Page last updated at 18:36 GMT, Tuesday, 30 September 2008 19:36 UK

Brown: We'll protect bank savings

Gordon Brown says he intends to increase the maximum protection given to savers

Prime Minister Gordon Brown has told the BBC that he will do "whatever it takes" to protect people's savings.

Moves to guarantee bank deposits up to 50,000 - compared with the current 35,000 limit - are expected shortly.

He declined to offer an unlimited guarantee, as has happened in Ireland, but pointed out the government had not let any UK depositor lose out.

He said with Northern Rock, HBOS and Bradford & Bingley they had taken action to protect people's savings.

Irish guarantee

The Irish government has made an emergency decision to guarantee the safety of all deposits in six of its main savings institutions for two years.

Lib Dem leader Nick Clegg and Scottish First Minister Alex Salmond have called for a similar guarantee for British bank customers that all their savings and deposits are safe.

There is a plan to raise the threshold so each saver's first 50,000 per bank is fully protected

Under current rules in the UK, only the first 35,000 of an individual's money is fully protected should a bank collapse.

But Mr Brown told the BBC that the government had intervened where necessary and no depositors had yet lost money.

He said: "Wherever there has been a problem, Northern Rock guaranteed the deposits of those people who were saving with Northern Rock, Bradford and Bingley safeguarded the deposits by moving them to Abbey National, Halifax Bank of Scotland moved them to Lloyds TSB.

"Wherever there has been a problem we have intervened and dealt with it. Let's remember, the Irish are dealing with taxpayers' money here.

"We have got to get what's right and also what's reasonable and of course we look at every intervention that is necessary to take but I think people can see from our actions so far that depositors have been protected. No UK depositor has lost money."

Political dilemma

BBC political editor Nick Robinson said ministers faced a dilemma over guaranteeing bank deposits, as they could either reassure the public or send the wrong signal.

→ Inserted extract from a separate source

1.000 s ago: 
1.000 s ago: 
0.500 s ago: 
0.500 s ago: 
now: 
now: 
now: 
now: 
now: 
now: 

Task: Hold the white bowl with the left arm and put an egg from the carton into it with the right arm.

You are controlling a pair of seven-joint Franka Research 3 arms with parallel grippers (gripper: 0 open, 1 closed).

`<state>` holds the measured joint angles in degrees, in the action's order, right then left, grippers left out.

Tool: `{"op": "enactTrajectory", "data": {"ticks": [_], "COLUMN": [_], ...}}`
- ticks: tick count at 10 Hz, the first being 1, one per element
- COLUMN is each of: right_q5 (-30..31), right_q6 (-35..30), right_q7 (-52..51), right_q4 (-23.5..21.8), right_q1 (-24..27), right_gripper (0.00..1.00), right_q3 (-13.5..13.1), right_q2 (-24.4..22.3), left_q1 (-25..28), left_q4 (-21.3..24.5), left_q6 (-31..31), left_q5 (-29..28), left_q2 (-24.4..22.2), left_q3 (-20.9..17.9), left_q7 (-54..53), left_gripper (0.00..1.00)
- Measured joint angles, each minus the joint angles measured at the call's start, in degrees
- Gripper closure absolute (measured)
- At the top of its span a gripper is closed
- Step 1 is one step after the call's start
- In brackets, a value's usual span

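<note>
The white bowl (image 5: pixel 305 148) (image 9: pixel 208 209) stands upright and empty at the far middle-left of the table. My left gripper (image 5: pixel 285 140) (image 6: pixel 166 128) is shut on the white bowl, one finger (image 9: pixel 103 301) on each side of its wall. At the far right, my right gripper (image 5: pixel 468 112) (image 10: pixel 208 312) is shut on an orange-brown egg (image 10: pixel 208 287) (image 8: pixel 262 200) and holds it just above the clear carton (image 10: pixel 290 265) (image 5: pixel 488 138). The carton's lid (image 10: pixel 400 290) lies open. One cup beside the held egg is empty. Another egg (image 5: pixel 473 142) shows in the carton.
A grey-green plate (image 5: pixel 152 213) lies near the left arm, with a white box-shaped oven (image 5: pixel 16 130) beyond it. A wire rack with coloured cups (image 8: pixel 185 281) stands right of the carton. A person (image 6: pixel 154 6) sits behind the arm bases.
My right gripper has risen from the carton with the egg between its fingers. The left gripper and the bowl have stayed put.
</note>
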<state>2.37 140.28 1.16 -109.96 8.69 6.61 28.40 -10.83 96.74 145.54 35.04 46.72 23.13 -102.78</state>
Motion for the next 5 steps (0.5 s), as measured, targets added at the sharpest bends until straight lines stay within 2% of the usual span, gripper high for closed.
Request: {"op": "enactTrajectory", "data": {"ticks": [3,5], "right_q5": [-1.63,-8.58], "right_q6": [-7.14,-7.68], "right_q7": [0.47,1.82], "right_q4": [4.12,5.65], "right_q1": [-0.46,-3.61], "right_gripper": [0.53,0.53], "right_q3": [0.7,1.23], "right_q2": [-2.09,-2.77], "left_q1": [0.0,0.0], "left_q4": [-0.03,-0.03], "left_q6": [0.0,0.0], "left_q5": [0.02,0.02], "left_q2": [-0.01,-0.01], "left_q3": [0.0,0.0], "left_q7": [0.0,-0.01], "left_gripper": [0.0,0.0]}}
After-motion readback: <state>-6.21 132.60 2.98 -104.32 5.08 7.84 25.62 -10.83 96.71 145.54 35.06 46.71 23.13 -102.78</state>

I think people can see from our actions so far that depositors have been protected. No UK depositor has lost money
Gordon Brown

Raising the limit on guaranteed deposits to 50,000 would not require new legislation and could just be announced by the Treasury and the Financial Services Authority.

The FSA is still consulting on the increase to 50,000, although Mr Brown said it would be in the forthcoming Banking Bill.

Figures from the British Bankers Association from 2007 suggest only 2% of UK bank accounts hold more than 50,000 and only 4% have more than 35,000.

The Conservatives have said they will support the increase in deposit protection to 50,000 and would set aside political differences to back other government measures on the economy which were needed.

David Cameron told the Conservative party conference that political leaders must work together to tackle the current crisis and avoid the "political wrangling" seen in the US.

To that end, he has dropped his call for the Bank of England to be given enhanced powers to rescue banks to ensure a government bill to stabilise the banking system can be passed in the next few weeks.

After meeting his opposite number Alistair Darling on Tuesday, shadow chancellor George Osborne said the Tories would work in a "spirit of co-operation" with the government on the financial crisis.

But he stressed that did not mean giving Labour any "blank cheques".